Le syndrome de Sturge-Weber (SWS) est un trouble neurologique marqué par une tache distinctive de vin de Porto sur le front, le cuir chevelu ou autour du œil.

Cette tache est une tache de naissance causée par une surabondance de capillaires près de la surface de la peau. Les vaisseaux sanguins du même côté du cerveau que la tache peuvent également être affectés.

Un grand nombre de personnes atteintes de SWS souffrent de crises d'épilepsie ou de convulsions. D'autres complications peuvent inclure une pression accrue dans l'œil, des retards de développement et une faiblesse d'un côté du corps.

Le terme médical pour SWS est angiomatose encéphalotrigeminale, selon l'Organisation nationale pour les troubles rares,

Le SWS survient dans l'une des 20 000 à 50 000 naissances vivantes estimées. Environ 1 bébé sur 1000 naît avec une tache de porto. Cependant, seuls 6% de ces bébés présentent des symptômes associés au SWS.

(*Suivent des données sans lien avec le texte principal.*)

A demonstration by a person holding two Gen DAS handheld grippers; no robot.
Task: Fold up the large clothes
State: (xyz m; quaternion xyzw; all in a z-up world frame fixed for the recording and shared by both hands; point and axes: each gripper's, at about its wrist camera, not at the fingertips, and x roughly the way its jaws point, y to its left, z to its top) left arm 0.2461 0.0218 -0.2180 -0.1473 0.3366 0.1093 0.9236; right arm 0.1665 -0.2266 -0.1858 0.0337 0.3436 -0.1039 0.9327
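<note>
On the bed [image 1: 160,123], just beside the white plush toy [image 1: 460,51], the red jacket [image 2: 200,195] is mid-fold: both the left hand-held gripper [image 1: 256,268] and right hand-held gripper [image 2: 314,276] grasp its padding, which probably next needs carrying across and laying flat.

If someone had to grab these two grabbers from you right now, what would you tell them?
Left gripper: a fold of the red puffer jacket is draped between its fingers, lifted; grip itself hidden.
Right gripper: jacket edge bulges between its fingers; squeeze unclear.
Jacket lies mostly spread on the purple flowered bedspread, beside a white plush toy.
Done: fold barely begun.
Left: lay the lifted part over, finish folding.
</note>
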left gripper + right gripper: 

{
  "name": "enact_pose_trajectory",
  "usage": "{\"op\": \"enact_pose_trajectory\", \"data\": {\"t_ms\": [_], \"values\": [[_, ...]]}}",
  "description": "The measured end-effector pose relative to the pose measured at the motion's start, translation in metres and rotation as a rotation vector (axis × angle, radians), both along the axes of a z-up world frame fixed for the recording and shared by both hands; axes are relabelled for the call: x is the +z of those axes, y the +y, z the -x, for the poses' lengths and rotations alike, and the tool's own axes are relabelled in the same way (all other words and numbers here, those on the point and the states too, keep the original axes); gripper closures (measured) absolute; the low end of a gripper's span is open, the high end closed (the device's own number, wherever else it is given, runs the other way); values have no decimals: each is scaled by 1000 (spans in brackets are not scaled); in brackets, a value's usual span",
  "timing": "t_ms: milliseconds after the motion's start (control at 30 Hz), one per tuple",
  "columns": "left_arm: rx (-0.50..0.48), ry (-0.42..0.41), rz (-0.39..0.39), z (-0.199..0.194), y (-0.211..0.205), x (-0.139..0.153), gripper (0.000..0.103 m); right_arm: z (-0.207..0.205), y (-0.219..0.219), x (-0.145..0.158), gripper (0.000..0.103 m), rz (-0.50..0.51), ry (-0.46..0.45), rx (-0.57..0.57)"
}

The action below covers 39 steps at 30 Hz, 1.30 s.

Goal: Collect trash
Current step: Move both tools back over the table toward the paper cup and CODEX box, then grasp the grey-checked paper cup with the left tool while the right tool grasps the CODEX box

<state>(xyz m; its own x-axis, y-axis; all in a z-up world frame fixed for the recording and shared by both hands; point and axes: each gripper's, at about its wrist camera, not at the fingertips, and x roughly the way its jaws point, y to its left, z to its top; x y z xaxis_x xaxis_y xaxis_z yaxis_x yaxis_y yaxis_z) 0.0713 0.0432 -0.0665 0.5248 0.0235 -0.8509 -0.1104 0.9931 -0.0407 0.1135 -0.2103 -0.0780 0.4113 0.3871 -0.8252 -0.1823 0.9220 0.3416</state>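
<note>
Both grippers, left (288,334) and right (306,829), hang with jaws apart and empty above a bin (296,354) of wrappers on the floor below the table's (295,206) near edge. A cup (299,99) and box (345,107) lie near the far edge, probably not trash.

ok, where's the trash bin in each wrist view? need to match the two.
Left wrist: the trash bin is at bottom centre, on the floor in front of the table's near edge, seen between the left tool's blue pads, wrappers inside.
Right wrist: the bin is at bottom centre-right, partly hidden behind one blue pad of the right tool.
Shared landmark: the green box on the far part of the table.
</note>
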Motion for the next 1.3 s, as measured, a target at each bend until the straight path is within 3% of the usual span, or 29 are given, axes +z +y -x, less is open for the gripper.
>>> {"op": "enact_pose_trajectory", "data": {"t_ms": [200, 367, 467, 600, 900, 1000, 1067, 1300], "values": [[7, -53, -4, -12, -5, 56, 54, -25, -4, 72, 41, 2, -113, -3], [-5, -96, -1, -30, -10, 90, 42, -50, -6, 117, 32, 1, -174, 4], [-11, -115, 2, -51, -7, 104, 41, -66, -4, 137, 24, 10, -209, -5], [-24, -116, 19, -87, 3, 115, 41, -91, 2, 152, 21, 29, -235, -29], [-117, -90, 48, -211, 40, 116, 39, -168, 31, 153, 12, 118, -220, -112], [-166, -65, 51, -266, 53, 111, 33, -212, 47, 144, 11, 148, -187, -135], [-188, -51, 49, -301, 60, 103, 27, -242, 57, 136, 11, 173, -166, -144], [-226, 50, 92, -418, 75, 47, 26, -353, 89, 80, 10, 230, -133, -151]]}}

Quels sont les symptômes du syndrome de Sturge-Weber?

L'indication la plus apparente du SWS est une tache de vin de Porto , ou peau rouge et décolorée d'un côté du visage. La décoloration est due à des vaisseaux sanguins dilatés dans le visage qui rendent la peau rougie.

Tout le monde avec une tache de port-vin n'a pas de SWS, mais tous les enfants avec SWS ont une tache de port-vin. Un enfant doit avoir la tache de porto et les vaisseaux sanguins anormaux dans le cerveau du même côté que la tache pour être diagnostiqué avec SWS.

Chez certains enfants, les vaisseaux anormaux ne provoquent aucun symptôme. Dans d'autres, ils peuvent provoquer les symptômes suivants:

  • retards de développement
  • troubles cognitifs
  • crises
  • faiblesse d'un côté du corps
  • paralysie

Glaucome

Selon l'Association américaine pour l'ophtalmologie pédiatrique et le strabisme, environ 50 pour cent des enfants atteints de SWS développent glaucome pendant la petite enfance ou plus tard dans l'enfance.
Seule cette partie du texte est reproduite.